Brilliance of life, Yayoi Kusama




Certe volte basta che parta una canzone, una come quella che stai ascoltando in sottofondo che poi lo sai che non sarà mai sul serio la stessa che ho scelto per scrivere quello che stai leggendo o forse sì.Tanto non te lo dico. È che mica solo io faccio cose senza senso, l’Universo, ultimamente, sta facendo davvero tanta confusione. Spero non pretenda che io lo capisca perché no, non lo capisco. Mica non capisco solo l’Universo, ci sono così tante (troppe) cose che da un po’ più di un po’ non mi sono chiare, ma me ne sto facendo una ratio. La verità è che una volta tanto la ratio vorrei buttarla dalla finestra insieme a tutti i loop dell’Universo e alle cose sospese. Vorrei ridere senza dover trattenere il respiro tra un puntino e l’altro, mordere un’affermazione e mandarla giù. Se è amara non fa niente, tanto a me le cose troppo troppo dolci non piacciono. Tranne la pignolata messinese, quella sì che mi piace,anche se è una di quelle cose troppo troppo dolci, ma non fa niente. Mi piacciono tante altre cose, come la parmigiana di mamma, per esempio oppure la pizza di nonna, Elisa quando ride, papà che aggiusta le cose e io penso tutte le volte che è bello che ci sia lui che le sa aggiustare. Ah, vero… all’inizio era partita una canzone. Son partite anche tante altre cose e alcune non ritorneranno mai. E lo so che “mai dire mai”, ma qualche volta un “forse” non basta e, quando non se ne accorge nessuno, lo sostituisci con un “mai” e scappi via per non farti beccare. Tanto, poi, se qualcuno vuol trovarti ti becca lo stesso e chi s’è visto s’è visto (ti ha visto anche se ti sei nascosto in quel posto che nessuno sa). Io mi nascondo, tra un puntino e l’altro, ma soltanto tre non mi bastano. Se proprio devono esserci i puntini che siano tanti quanti tutte le figure che posso disegnare unendoli, che siano tutte le strade che posso tracciare alla ricerca di nascondigli dimenticati, che siano solo tante piccole luci così che tutte le volte che ho paura possano farmi compagnia.
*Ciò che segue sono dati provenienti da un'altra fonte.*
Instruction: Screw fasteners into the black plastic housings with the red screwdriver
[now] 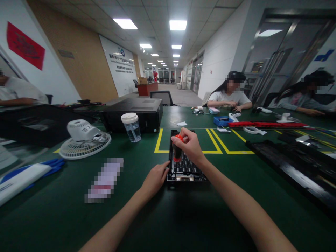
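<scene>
The case (187,169), black and open-topped with rows of dark rounded cells, lies flat on the green table (126,213), directly before the wearer and across the near line of a yellow tape outline (160,152). Above the case, the right hand (190,142) is closed around the red-ended handle of a driver (177,154), which stands nearly upright with its shaft directed down to the near left part of the case; whether its tip meets a screw is too small to tell. The left hand (156,175) touches the left edge of the case with its fingertips; whether it grips or merely steadies cannot be told. Left of the case, well apart, are a lilac item (106,180), blurred, and, farther out, a white fan (84,141) and blue gloves (56,166). Beyond the case and to its left are a lidded cup (133,130) and a black tower (148,110); straight beyond it lies a white scrap (182,123). Beyond the case and to its right are a blue tray (218,121), a red strip (265,124) and a seated person (228,96). Right of the case, well apart, lies a long black panel (294,171).
</scene>
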Motion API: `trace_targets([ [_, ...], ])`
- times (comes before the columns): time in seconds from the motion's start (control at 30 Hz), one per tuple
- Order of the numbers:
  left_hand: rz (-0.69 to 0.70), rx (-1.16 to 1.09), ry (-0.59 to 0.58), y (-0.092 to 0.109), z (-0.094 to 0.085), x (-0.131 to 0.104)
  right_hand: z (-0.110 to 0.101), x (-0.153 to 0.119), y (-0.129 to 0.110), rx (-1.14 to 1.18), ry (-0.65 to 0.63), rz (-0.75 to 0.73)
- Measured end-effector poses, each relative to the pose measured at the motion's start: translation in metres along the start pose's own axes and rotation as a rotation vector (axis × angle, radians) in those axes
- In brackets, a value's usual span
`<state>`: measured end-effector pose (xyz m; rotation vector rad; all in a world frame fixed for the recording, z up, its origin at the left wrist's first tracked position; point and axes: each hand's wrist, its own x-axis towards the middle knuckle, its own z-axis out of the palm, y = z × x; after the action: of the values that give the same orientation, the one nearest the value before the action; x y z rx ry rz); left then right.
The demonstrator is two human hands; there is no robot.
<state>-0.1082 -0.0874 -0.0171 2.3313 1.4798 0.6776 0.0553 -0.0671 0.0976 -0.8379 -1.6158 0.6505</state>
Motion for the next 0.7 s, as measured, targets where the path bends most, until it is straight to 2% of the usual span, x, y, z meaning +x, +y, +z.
trace_targets([
  [0.2,-0.004,-0.001,-0.001,-0.0001,0.0008,-0.0002,0.0003,0.0011,-0.001,-0.012,-0.02,-0.017],
  [0.43,-0.006,0.002,0.001,-0.0003,0.0004,-0.0006,-0.0053,0.0041,-0.0006,-0.051,-0.145,-0.083],
  [0.7,-0.014,0.009,-0.007,-0.0008,0.0005,-0.0005,-0.0092,0.0088,-0.0024,0.124,-0.296,-0.02],
])
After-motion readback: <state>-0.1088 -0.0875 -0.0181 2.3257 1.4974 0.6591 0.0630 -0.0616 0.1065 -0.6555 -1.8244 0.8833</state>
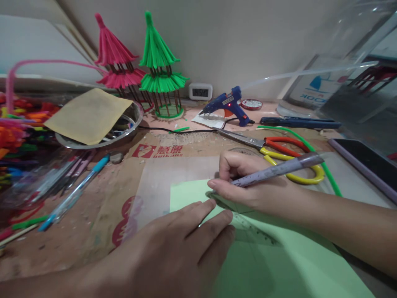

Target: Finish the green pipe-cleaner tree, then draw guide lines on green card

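Note:
My right hand [248, 182] is closed around a pale purple patterned pen [276, 169], slanting up to the right; its tip is hidden behind the fingers. Below it lies a sheet of light green paper [248, 269]. On the sheet rests a clear plastic ruler [257, 229] with printed marks, its full shape partly covered. My left hand [192, 240] lies flat with fingers stretched out over the paper and the ruler's left end. Just behind my right hand are scissors [288, 151] with red and yellow handles.
Behind stand a pink [116, 49] and a green pipe-cleaner tower [161, 49], a blue glue gun [228, 103] and a small digital clock [200, 91]. Left are a metal bowl [136, 120], pens [77, 190] and colourful pipe cleaners [18, 132]. A phone [369, 161] lies right.

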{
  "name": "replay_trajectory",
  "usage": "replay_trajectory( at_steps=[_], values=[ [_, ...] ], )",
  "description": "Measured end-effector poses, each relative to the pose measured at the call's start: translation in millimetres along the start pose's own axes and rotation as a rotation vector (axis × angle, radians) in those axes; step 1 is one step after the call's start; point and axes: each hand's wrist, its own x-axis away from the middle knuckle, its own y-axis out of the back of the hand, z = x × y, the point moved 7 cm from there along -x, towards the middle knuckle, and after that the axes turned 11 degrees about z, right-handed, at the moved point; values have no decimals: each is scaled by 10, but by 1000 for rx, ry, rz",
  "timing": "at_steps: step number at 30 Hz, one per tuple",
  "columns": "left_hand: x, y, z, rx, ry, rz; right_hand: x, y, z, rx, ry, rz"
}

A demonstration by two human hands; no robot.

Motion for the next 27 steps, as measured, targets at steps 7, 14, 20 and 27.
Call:
replay_trajectory(
  at_steps=[7,14,20,27],
  values=[
    [38,-50,-14,-6,-12,17,-6,13,63,44,43,-13],
    [24,1,2,4,33,-30,-5,25,66,46,68,-25],
    [12,-32,1,-30,6,35,7,31,27,-8,37,-40],
    [-20,-28,-33,-82,10,28,1,9,53,1,17,-17]
  ],
)
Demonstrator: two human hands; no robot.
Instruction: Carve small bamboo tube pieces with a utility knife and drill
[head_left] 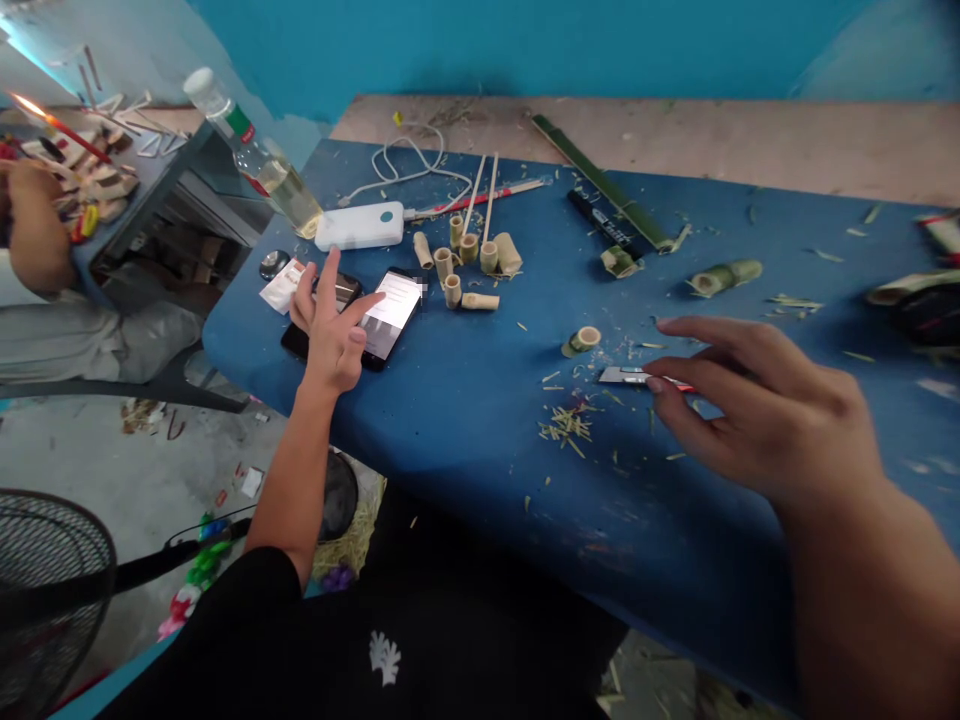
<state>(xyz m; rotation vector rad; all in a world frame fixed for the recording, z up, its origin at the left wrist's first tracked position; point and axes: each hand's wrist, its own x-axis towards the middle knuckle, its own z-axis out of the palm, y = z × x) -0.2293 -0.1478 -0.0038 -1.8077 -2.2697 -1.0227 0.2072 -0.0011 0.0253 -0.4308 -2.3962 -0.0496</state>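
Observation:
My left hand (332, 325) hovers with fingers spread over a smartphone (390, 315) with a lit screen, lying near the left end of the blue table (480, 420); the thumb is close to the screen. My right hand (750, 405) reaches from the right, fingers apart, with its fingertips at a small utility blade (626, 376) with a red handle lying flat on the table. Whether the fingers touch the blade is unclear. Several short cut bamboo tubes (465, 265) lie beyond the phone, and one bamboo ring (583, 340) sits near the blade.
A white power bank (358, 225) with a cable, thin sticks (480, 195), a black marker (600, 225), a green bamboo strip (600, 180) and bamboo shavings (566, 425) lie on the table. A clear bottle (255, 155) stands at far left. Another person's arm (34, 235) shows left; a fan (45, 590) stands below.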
Ho paura del buio e di tante altre cose. Per il momento basta che non spegni la luce, il resto chissà.






8 novembre 2012

è


Immagine: particolare di un'opera di Deniz Senyesil




Questo pensiero è nato su un foglio di carta qualsiasi, uno di quelli che non lo sanno d’essere speciali. Nudo, in attesa che qualcosa potesse vestirlo. Non aveva freddo, era discreto. Un pensiero timido. È un po’ per me e un po’ per te e non serve che lo ascolti nessun altro. È nostro, e non importa se la r ci mette del suo, tu hai imparato a conoscerla. È per tutte quelle volte che le parole sono quasi un silenzio. È riparo. È perché tutto quello che non è nostro, per qualche istante e un po’ di più, non è. È per quello che siamo e che ancora non siamo, insieme. È perché, senza difese, è.




2 novembre 2012

sciarpe lunghe lunghe




C’è tutto quello che serve: una finestra appena illuminata dalle luci gialle dei lampioni, una tenda che preserva le ombre dei pensieri e una mano che si solleva timida, accennando un “Ciao” da lontano. Da lontano ché le distanze non sono che sciarpe lunghe lunghe  di lontano e vicino. E non c’è mai una giusta distanza quando si dice “Ciao” né un tempo giusto. Anni che sembrano minuti e scompaiono del tutto all’arrivo delle tenebre. Il buio inghiotte quello che c’è da inghiottire a aspetta l’alba per digerire. L’alba arriva, illumina i pensieri scuri che si nascondono o vengono fuori. L’alba è il luogo delle mani che si allargano e degli occhi che guardano cos’ è rimasto. Qualche volta non resta che aprire gli occhi e lanciarli incontro al giorno. Qualche altra, invece, gli occhi si chiudono di nuovo, con la speranza di preservare ciò che è rimasto per ritrovarlo ancora, ancora e ancora. Fino a quando sognare non basterà più.